The Labor Department’s non-farm payrolls for all of May showed that the United States added 559,000 new jobs in May and the unemployment rate fell to 5.8%. But economists expressed disappointment with the total jobs growth for last month that came in some 115,00 less than forecasts, showing recovery still had a long way to go.

Immediately, talking heads at research houses began espousing theories that the Federal Reserve will be nowhere near to raising interest rates or pulling back the $120 billion of bonds and other asset purchases it has been carrying out monthly for the past one year to support the economy.

Notwithstanding that, the chatter about inflation — reaching almost gibberish at this point, given the Fed’s indifference to the whole thing — did bunk for gold bulls’ aims of returning to $1,900.
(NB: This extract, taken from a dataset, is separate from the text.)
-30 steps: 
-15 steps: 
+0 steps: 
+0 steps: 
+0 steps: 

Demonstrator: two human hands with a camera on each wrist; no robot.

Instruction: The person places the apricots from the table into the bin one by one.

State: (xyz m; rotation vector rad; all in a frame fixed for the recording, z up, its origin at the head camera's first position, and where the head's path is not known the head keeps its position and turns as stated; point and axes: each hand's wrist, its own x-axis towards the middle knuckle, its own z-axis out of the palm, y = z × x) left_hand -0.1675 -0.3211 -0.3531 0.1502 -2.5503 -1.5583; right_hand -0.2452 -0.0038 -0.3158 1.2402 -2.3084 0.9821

Some analysts, however, remained upbeat on gold.

“The move in real yields crushed gold prices for most of the week. But the May nonfarm payroll report showed markets that the April report was not a fluke,” said Ed Moya, analyst at online trading platform OANDA.

Moya said any Fed tightening of rates or so-called tapering of asset purchases will likely wait until the end of annual summer Fed convention at Jackson Hole, Wyoming.

“Much of the bearish positioning before the nonfarm miss should be undone as the Fed will be seen nowhere ready to talk about tapering,” he said, adding that this augured well for gold.